Citizens should not have to search for this information on websites controlled by government agencies. It should be presented, as it is now, on the pages of the newspapers most citizens rely on for information about their elected governments.

Acting to reduce the availability of government information to the public is hard to defend, thus supporters of killing the newspaper public notice requirement have had to resort to the argument that it will save the taxpayers money.

Newspapers are paid to publish government minutes, budgets and ordinances. The rates are set by the state Department of Administration as part of detailed regulations that also specify the typestyle and size of the printed notices.

The payment rates, substantially less than commercial advertisers pay for newspaper space, barely cover the cost of processing and printing the information. 

In newspaper public notices, taxpayers get good value for expenditures that represent a tiny fraction of government budgets.

When Port Washington aldermen passed a resolution late last year supporting legislation to end the newspaper public notice requirement, it was in character for city officials who have often appeared insensitive to the public’s right to know about the actions of their elected representatives. 

The aldermen who urged state legislators to relieve them of the requirement to publish meeting minutes in Ozaukee Press, the city’s official newspaper, were the same Common Council members who held an unprecedented series of closed meetings from which the public and press were excluded in 2016. 
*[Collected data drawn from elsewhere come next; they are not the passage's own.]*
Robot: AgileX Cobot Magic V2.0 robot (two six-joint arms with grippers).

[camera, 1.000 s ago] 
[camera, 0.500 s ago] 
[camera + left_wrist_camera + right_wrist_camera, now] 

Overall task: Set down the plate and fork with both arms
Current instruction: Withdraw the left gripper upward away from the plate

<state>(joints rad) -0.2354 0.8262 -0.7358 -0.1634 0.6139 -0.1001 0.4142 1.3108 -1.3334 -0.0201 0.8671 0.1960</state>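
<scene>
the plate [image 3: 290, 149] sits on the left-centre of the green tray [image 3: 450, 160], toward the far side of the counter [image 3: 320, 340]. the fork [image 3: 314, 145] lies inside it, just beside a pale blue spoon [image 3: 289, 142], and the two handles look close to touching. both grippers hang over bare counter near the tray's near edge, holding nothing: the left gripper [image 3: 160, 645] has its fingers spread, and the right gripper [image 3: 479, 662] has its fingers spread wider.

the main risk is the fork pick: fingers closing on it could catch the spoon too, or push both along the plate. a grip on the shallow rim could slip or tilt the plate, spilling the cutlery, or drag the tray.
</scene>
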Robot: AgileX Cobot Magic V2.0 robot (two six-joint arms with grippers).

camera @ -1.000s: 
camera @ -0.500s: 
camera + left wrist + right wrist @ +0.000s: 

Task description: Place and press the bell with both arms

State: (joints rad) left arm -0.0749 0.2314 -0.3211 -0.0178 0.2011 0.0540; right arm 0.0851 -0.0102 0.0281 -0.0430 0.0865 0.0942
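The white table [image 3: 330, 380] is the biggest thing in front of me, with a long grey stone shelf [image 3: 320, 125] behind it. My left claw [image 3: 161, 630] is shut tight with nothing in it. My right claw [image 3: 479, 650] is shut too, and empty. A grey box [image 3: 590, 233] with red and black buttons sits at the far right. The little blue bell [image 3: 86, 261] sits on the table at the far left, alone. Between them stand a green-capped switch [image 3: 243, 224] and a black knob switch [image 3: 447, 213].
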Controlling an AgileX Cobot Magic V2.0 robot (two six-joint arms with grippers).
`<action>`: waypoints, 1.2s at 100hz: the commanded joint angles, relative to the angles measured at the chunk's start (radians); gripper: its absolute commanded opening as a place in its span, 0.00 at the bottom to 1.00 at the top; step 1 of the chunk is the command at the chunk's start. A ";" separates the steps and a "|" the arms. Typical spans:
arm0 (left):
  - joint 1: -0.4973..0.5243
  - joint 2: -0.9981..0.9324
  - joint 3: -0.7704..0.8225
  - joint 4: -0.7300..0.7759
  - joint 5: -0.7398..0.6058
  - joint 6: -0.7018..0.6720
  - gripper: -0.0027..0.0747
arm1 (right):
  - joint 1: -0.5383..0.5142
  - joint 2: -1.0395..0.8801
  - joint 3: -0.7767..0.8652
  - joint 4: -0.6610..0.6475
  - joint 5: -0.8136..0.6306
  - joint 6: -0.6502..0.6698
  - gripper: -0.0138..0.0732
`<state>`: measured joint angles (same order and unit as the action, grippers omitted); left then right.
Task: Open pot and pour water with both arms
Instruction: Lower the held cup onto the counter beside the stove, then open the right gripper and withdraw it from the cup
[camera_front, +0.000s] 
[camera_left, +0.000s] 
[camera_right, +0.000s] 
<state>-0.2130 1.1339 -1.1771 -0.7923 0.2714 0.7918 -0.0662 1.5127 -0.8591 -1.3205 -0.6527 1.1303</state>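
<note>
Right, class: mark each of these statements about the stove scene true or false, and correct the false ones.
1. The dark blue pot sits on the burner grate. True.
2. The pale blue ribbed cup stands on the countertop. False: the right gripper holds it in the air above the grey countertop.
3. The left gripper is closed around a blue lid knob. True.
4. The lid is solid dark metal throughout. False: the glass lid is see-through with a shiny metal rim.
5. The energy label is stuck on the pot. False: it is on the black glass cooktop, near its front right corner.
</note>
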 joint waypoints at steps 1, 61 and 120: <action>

The meetings were mostly about the subject that has ignited strong public opposition, the proposed Blues Factory development on the lakefront, and were frequently followed by unanimous votes in favor of the development with little public discussion.

In a letter to the editor published in last week’s Ozaukee Press, Ald. Bill Driscoll exaggerated the potential savings of eliminating the newspaper public notice requirement by more than 50% and made dubious claims about declining newspaper readership (as does State Sen. Duey Stroebel in a letter in this issue of the Press).

Surveys have shown that Wisconsin residents depend on newspapers for information about government more than any other source. Circulation of community newspapers—those most affected by the proposed public notice change—remains robust. 

Readership of Ozaukee Press, the largest paid circulation community weekly in Wisconsin, is steady or growing in all of the communities the newspaper serves. In Port Washington, more than 75% of the households are reached by Ozaukee Press.

The Press, which devotes significant staff time and newspaper space to comprehensive coverage of local government in the communities it serves, is the primary source of public knowledge of local government issues in Ozaukee County. 

The official record of government activities, including the complete text of ordinances and budgets, belongs where citizens go to get information about their local government—in newspapers. Ending that is bad public policy that would erode open government. The public should not stand for it.